▸ **Assigned task**
Take the lines below beginning at the line that has "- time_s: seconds" and stopping after the line that has "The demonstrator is", and print them exactly as they are, with no other lines.
────
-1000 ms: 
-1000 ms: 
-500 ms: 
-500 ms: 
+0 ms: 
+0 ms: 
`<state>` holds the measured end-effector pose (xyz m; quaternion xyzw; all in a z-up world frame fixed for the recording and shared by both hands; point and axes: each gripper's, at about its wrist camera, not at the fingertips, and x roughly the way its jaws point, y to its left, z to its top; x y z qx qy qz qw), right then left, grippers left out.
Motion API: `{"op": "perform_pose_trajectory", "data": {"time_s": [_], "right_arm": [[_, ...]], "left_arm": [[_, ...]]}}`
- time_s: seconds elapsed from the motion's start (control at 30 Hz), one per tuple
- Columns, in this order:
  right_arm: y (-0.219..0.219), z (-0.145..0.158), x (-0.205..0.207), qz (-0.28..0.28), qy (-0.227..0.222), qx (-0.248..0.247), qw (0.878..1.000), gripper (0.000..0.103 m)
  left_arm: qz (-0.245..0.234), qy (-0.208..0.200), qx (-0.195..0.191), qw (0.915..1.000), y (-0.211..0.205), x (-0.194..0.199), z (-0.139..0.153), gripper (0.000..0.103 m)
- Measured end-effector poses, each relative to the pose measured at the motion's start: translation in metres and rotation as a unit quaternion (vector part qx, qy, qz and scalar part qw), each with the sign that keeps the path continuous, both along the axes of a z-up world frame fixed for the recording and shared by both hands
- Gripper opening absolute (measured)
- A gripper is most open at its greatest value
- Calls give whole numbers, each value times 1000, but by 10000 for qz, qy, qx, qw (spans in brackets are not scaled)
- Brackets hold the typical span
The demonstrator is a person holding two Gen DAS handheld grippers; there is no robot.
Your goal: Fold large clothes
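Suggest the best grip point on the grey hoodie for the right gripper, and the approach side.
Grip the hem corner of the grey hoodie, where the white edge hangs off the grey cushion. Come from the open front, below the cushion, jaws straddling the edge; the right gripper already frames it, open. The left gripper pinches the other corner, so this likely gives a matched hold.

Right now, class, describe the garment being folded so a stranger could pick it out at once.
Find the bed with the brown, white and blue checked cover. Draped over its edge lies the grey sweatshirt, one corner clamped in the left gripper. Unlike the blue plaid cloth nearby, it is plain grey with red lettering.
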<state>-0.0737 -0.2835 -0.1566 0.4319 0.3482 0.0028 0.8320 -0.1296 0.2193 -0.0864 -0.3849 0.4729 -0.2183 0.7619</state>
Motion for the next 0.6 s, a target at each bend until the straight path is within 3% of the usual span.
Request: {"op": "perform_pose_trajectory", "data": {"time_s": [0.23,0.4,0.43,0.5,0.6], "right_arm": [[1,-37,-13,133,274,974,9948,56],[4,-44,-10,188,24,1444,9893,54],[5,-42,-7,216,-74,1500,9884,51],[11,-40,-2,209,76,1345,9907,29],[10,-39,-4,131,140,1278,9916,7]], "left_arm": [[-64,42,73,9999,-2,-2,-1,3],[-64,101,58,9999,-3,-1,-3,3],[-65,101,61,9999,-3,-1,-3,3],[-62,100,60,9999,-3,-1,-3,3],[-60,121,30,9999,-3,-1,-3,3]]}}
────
▸ **Task response**
- time_s: seconds elapsed from the motion's start (control at 30 Hz), one per tuple
- Columns, in this order:
  right_arm: y (-0.219..0.219), z (-0.145..0.158), x (-0.205..0.207), qz (-0.28..0.28), qy (-0.227..0.222), qx (-0.248..0.247), qw (0.878..1.000), gripper (0.000..0.103 m)
  left_arm: qz (-0.245..0.234), qy (-0.208..0.200), qx (-0.195..0.191), qw (0.915..1.000), y (-0.211..0.205), x (-0.194..0.199), z (-0.139..0.153), gripper (0.000..0.103 m)
- Measured end-effector poses, each relative to the pose measured at the motion's start: translation in metres and rotation as a unit quaternion (vector part qx, qy, qz and scalar part qw), each with the sign that keeps the path continuous, both along the axes of a z-up world frame fixed for the recording and shared by both hands
- Gripper opening absolute (measured)
- A gripper is most open at its greatest value
- Calls give whole numbers, each value times 1000, but by 10000 for qz, qy, qx, qw (spans in brackets are not scaled)
- Brackets hold the typical span
The demonstrator is a person holding two Gen DAS handheld grippers; there is no robot.

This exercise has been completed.